By Nick Bostrom (2014)
It is unknown whether human-level artificial intelligence will arrive in a matter of years, later this century, or not until future centuries.
Superintelligence asks the questions: what happens when machines surpass humans in general intelligence? Will artificial agents save or destroy us? Nick Bostrom lays the foundation for understanding the future of humanity and intelligent life.
Considering the implications might help avert an existential catastrophe for humans.
Effective Altruism Handbook (2nd Ed.)
Edited by Centre for Effective Altruism (2018)
A collection of blog posts and short articles that have been written by people who are engaged in effective altruism (EA).
The main themes are on charity evaluation, career choice and cause selection.
A book from the community for the community.
THE END OF ANIMAL FARMING: How Scientists, Entrepreneurs, and Activists Are Building an Animal-Free Food System
By Jacy Reese (2018)
A bold yet realistic vision of how technology and social change are creating a food system in which we no longer use animals to produce meat, dairy, or eggs.
This book pushes this conversation forward by outlining a strategic roadmap to a humane, ethical, and efficient food system in which slaughterhouses are obsolete—where the tastes of even the most die-hard meat eater are satisfied by innovative food technologies like cultured meats and plant-based protein.
Humanity increasingly treats nonhuman animals, from household pets to orca whales, with respect and kindness, and Reese argues that farmed animals are the next step.
Factfulness: Ten Reasons We're Wrong About the World—and Why Things Are Better Than You Think.

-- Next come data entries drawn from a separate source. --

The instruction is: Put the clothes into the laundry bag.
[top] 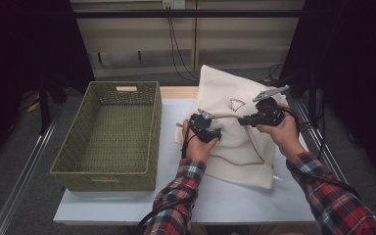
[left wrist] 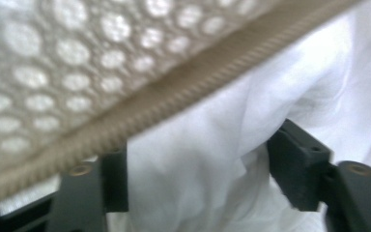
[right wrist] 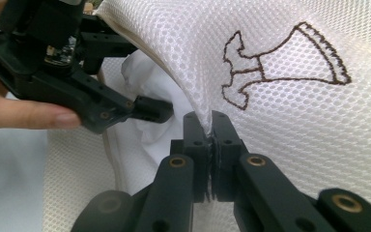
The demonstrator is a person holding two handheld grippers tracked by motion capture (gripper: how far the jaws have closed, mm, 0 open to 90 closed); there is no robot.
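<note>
White tabletop (top: 235, 196) is seen nearest, with dark floor at either side and cables hanging against a pale wall at the back. Two plaid sleeves (top: 176, 196) are brought in from the bottom edge. Just beyond them a cream mesh bag (top: 240, 147) is laid on the right half of the table, its upper part lifted off the surface. The left gripper (top: 210, 132) is held at the bag's mouth; in its own view its jaws are seen spread apart, with white cloth (left wrist: 198, 169) bunched between them and the bag's tan rim (left wrist: 183, 87) passing just above, so nothing is judged to be pinched. The right gripper (right wrist: 211, 130) is seen farther along the rim, its jaws closed tight on the mesh edge, just beside a brown embroidered mark (right wrist: 280, 63). The bag is judged to be light, soft and limp: it will sag and fold wherever it is not held, and the open weave may snag on a jaw corner. The corded rim is judged the firmest place to be gripped, since bare mesh may stretch or slip. The cloth inside is likewise soft and best taken by a gathered fold. Farther left, well apart from the bag, a green woven basket (top: 73, 142) is set on the table.
</note>
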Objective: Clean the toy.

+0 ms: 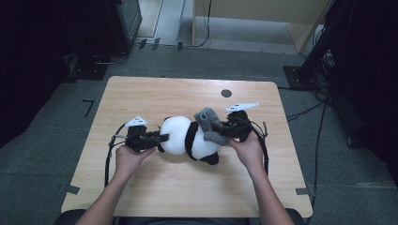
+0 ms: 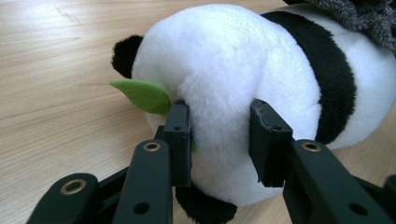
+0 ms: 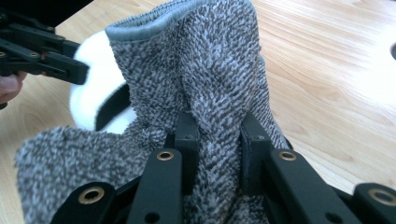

By Hans Rosling, with Ola Rosling and Anna Rosling Rönnlund (2018)
This book offers us a new framework for how to think about the world. The world can be both bad and better.
Instead of simply dividing the world into ‘developed’ and ‘developing’, explore the four income levels offered to help us better understand the world.
The bulk of the book addresses ten instincts that we tend to have — ranging from the fear instinct (we pay more attention to scary things) to the size instinct (standalone numbers often look more impressive) to the gap instinct. With each one, the Roslings offer practical advice about how to overcome our innate biases.
Enlightenment Now: The Case for Reason, Science, Humanism, and Progress
By Steven Pinker (2018)
The values of the Enlightenment are based on reason, science, humanism and progress.
If you follow the headlines, the world in the 21st century appears to be sinking into chaos, hatred, and irrationality. But Pinker provides us with evidence that our lives have become longer, healthier, safer, happier, more peaceful, more stimulating and more prosperous - not just in the West, but worldwide.
With intellectual depth and literary flair, Enlightenment Now makes the case for reason, science, and humanism: the ideals we need to confront our problems and continue our progress.
Life 3.0: Being human in the age of artificial intelligence
By Max Tegmark (2017)
How will Artificial Intelligence affect crime, war, justice, jobs, society and our very sense of being human?
The rise of AI has the potential to transform our future more than any other technology.
What sort of future do you want? This book empowers you to join what may be the most important conversation of our time. It doesn’t shy away from the full range of viewpoints or from the most controversial issues—from superintelligence to meaning, consciousness and the ultimate physical limits on life in the cosmos.